Iran Rejects Trump's 14-Point MOU, Fires Back With 10-Point Peace Proposal — Oil Spikes to $101

Iran Rejects Trump's 14-Point MOU, Fires Back With 10-Point Peace Proposal — Oil Spikes to $101

# Iran Rejects Trump's 14-Point MOU, Fires Back With 10-Point Peace Proposal — Oil Spikes to $101

> **Quick answer:** Iran formally rejected the US 14-point memorandum of understanding on Saturday evening May 9, 2026 — Day 70 of the conflict — and delivered a 10-point counter-proposal that preserves Iranian enrichment rights, shortens any moratorium window, and resequences sanctions relief before nuclear concessions. Brent crude jumped 1.20% to $101.26 and WTI rose 0.88% to $95.64 within minutes. Trump is expected to respond within 24 hours. The three irreconcilable sticking points: enrichment moratorium duration, Hormuz access rights, and who concedes first on sanctions.
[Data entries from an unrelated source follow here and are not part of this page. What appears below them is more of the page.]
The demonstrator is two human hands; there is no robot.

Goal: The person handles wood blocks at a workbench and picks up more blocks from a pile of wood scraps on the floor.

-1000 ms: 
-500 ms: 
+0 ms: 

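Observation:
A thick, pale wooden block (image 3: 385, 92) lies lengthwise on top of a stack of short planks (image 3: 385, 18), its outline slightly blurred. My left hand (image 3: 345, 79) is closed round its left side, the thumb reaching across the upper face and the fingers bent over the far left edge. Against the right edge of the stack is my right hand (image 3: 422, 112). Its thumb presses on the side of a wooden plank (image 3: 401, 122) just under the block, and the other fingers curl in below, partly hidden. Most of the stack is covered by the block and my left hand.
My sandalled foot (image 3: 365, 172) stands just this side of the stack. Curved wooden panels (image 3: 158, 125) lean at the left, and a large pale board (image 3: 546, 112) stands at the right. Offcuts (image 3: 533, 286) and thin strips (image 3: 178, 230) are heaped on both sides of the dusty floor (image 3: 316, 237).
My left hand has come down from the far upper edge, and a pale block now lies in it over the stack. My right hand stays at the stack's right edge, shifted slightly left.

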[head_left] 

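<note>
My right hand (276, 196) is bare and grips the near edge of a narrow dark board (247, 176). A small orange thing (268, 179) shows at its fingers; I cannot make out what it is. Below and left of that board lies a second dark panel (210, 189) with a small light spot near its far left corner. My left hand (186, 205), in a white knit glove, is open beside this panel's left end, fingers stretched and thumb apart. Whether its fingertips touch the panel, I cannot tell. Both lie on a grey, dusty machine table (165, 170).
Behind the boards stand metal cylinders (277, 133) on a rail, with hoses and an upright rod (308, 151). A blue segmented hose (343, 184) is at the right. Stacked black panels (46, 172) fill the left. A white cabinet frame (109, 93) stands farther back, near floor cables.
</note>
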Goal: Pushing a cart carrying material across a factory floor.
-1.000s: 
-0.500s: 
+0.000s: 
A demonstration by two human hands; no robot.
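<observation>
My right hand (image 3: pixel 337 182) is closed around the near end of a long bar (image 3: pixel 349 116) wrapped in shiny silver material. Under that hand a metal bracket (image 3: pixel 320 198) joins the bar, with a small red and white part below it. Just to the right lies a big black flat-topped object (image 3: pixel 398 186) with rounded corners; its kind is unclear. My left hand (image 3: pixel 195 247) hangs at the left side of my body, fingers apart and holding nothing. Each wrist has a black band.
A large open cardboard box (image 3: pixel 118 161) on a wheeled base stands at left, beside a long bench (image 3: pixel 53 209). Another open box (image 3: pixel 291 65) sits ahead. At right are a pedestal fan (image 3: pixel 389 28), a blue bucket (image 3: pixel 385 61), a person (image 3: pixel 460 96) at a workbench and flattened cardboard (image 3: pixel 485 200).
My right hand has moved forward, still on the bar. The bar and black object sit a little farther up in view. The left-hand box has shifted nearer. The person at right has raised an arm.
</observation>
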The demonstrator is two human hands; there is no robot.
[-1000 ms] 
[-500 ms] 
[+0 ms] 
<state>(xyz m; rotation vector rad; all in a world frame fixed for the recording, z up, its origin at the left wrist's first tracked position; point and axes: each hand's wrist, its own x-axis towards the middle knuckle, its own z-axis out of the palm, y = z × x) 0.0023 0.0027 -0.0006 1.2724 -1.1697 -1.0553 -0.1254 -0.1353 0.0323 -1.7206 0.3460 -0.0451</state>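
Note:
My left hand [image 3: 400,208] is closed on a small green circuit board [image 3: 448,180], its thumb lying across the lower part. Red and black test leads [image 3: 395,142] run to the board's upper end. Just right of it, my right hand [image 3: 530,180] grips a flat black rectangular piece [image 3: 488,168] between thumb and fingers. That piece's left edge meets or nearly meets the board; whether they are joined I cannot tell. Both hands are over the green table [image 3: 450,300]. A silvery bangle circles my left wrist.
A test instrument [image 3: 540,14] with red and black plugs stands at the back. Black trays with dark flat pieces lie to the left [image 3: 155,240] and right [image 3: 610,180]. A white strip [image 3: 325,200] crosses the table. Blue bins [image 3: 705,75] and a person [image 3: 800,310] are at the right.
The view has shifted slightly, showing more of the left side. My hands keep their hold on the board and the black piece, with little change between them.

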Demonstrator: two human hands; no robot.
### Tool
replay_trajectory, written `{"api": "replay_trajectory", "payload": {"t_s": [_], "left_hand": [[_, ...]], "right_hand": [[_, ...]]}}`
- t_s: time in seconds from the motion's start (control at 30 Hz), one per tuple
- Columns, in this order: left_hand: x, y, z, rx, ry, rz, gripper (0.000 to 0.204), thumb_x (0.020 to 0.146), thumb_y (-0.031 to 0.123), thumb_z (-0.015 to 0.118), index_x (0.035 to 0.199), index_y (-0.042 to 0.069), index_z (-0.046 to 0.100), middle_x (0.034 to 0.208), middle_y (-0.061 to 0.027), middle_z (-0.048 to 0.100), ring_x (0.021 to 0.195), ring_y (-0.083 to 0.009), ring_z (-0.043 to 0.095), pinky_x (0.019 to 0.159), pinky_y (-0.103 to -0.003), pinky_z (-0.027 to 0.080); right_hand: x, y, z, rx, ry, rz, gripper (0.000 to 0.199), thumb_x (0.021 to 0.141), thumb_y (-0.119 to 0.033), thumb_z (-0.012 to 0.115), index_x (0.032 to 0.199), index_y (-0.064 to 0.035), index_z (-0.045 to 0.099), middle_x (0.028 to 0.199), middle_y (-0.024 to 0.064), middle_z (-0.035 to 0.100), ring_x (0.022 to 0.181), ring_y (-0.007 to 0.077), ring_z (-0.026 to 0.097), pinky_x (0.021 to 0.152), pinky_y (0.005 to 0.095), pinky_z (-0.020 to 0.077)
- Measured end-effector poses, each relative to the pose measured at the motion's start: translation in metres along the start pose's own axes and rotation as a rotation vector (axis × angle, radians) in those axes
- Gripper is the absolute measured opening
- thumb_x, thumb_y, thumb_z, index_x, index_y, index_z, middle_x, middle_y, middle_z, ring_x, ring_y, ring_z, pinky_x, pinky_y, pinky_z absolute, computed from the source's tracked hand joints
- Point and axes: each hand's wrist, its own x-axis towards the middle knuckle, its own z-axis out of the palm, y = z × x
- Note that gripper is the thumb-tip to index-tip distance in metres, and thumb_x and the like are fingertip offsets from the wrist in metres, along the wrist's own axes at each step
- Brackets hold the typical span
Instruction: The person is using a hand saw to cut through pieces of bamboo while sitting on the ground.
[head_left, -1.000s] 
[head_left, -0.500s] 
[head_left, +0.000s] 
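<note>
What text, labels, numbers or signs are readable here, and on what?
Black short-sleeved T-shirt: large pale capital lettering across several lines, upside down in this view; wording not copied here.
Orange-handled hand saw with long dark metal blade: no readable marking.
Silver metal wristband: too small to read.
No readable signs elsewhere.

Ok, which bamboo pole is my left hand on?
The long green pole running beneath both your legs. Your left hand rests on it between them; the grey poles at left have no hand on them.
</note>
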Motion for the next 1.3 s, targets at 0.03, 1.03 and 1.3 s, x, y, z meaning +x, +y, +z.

The deal that looked imminent three days ago is now officially off the table — at least in its current form. Iran rejected Trump's 14-point MOU on Saturday evening May 9, 2026, and returned fire with a 10-point counter-proposal that Iranian officials say represents their final negotiating floor. Oil spiked. Rubio called Iran "dysfunctional." Trump warned that the consequences would be "a lot harder, a lot more violently" if a deal is not signed. Here is the complete breakdown of what collapsed, what Iran is demanding instead, and what the next 24 hours look like for markets.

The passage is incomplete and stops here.